Dataset records:
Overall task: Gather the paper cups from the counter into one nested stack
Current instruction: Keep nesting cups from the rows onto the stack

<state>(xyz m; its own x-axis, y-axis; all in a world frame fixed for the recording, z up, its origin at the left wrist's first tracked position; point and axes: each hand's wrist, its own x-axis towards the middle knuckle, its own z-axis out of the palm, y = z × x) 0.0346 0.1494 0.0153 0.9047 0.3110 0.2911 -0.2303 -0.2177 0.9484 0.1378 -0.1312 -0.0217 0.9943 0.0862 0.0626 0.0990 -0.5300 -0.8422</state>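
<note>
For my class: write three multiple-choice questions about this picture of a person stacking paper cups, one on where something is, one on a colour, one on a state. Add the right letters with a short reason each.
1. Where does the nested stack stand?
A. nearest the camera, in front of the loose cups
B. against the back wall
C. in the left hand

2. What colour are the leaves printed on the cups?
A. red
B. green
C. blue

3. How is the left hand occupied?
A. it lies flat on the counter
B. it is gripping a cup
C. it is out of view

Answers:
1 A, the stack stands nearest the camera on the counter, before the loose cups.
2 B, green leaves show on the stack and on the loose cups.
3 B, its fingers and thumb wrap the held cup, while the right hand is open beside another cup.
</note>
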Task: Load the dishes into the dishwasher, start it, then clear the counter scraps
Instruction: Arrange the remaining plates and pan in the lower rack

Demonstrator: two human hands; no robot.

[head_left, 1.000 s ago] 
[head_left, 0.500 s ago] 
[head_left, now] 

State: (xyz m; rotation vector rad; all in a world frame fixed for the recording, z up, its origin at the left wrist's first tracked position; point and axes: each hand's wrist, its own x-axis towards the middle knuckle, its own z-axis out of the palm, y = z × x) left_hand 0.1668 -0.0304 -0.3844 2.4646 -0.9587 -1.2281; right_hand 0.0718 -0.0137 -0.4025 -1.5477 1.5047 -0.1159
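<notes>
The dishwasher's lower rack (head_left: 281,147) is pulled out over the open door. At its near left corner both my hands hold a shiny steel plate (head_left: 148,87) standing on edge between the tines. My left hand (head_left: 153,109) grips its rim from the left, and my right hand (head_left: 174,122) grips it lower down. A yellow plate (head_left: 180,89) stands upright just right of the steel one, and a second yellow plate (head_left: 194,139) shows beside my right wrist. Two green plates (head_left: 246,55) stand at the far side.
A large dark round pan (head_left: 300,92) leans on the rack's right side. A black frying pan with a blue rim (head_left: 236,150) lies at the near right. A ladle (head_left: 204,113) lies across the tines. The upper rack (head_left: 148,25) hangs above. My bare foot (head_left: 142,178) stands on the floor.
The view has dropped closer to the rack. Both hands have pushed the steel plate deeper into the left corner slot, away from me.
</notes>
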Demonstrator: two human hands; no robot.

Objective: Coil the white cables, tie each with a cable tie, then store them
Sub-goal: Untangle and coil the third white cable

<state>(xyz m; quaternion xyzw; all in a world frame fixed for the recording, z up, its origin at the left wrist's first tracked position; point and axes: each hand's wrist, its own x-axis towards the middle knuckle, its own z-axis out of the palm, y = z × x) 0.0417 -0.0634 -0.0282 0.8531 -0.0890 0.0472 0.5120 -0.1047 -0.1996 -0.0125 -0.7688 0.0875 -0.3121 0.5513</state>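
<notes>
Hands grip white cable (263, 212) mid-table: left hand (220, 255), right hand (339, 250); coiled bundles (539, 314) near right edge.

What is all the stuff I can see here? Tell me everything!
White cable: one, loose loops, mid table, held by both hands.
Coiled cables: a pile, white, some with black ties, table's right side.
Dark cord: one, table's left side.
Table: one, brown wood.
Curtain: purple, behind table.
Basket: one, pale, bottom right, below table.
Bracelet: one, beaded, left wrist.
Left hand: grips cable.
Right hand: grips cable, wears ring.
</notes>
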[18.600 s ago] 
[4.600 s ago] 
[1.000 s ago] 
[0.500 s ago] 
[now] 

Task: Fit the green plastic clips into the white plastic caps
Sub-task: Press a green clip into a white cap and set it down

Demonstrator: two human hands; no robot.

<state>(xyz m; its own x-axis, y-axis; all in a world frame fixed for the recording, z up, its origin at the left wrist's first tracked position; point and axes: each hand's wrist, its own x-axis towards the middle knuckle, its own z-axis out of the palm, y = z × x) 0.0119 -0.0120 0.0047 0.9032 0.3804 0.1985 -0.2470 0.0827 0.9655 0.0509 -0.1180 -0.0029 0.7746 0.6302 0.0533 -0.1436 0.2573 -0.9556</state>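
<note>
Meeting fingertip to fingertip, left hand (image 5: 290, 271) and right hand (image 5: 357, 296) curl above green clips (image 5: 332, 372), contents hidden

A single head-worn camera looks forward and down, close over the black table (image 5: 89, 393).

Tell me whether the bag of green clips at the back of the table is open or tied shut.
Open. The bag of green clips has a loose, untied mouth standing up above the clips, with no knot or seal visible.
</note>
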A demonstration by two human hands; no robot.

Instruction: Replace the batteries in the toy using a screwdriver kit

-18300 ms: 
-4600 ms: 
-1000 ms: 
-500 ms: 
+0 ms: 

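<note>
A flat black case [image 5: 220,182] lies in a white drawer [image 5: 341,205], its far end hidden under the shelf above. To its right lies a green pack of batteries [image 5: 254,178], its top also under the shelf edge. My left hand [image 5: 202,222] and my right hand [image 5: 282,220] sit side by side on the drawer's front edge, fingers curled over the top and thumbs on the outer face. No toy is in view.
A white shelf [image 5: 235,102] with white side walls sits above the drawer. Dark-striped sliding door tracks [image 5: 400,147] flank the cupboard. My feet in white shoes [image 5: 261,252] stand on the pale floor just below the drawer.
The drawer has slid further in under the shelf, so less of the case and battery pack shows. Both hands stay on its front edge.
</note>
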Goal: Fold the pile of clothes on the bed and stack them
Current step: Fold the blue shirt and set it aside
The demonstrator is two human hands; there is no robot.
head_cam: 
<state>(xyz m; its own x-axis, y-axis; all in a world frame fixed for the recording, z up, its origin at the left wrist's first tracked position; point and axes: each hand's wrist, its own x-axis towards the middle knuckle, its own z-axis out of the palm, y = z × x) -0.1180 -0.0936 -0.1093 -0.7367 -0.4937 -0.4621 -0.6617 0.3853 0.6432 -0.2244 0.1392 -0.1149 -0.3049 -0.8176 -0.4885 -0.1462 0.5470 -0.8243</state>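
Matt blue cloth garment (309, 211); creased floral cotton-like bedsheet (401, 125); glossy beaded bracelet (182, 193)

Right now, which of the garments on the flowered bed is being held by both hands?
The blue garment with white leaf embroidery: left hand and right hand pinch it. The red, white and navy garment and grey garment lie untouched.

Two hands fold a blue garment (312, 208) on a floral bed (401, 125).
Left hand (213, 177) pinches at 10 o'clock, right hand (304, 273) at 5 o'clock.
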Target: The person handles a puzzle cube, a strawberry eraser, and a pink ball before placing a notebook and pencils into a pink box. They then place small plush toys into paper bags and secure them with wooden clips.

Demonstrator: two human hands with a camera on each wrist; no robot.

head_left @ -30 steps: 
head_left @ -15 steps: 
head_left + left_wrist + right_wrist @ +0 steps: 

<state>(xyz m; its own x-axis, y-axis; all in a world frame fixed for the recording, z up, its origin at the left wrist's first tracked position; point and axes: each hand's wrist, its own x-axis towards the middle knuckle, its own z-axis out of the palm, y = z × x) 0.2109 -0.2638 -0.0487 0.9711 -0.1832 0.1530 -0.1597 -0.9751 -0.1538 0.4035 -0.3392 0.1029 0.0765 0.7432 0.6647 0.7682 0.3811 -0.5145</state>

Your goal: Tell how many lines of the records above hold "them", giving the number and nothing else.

Written answer: 3